- [WHAT THE TASK REQUIRES] Copy out every line of the material below, character for character, apart from the pictures.
DATASET EXTRACT Block Start
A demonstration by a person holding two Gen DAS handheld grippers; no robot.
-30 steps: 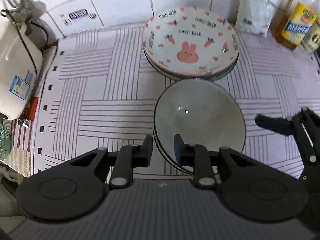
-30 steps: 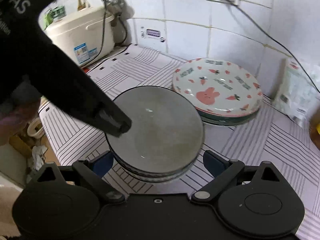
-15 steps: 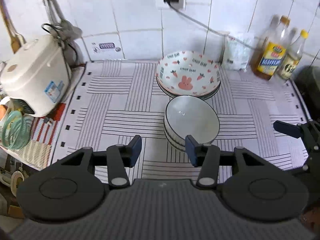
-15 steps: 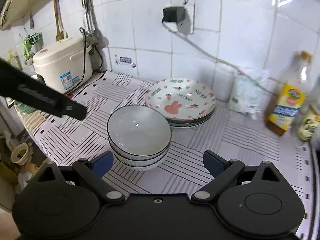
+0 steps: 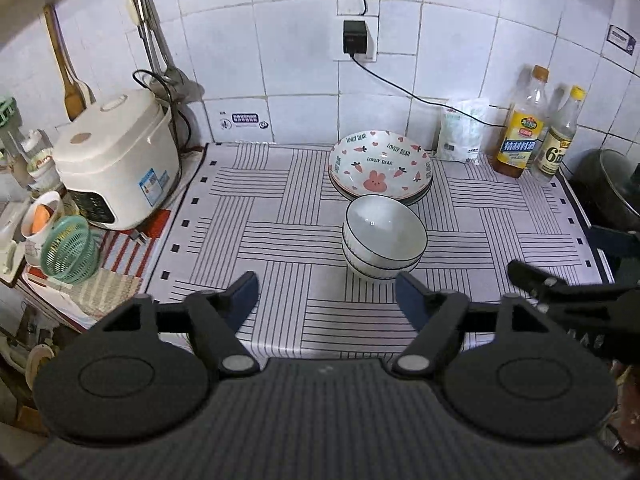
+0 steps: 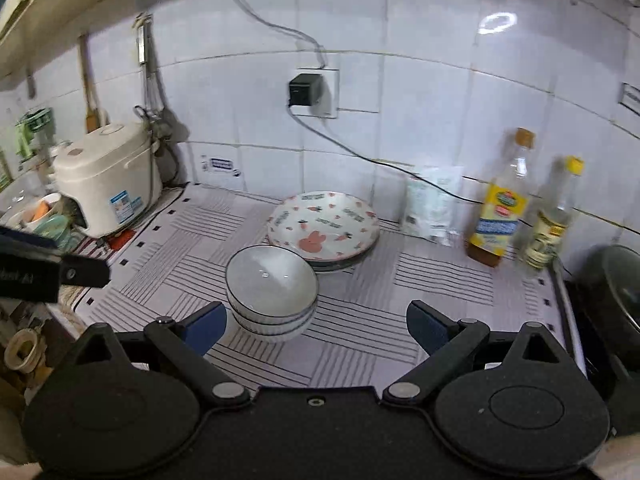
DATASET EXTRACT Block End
- [TASK OUTPUT]
A demonstration by a person holding two Gen DAS handheld grippers; no robot.
-30 steps: 
-30 steps: 
-15 steps: 
-15 steps: 
+0 steps: 
+0 steps: 

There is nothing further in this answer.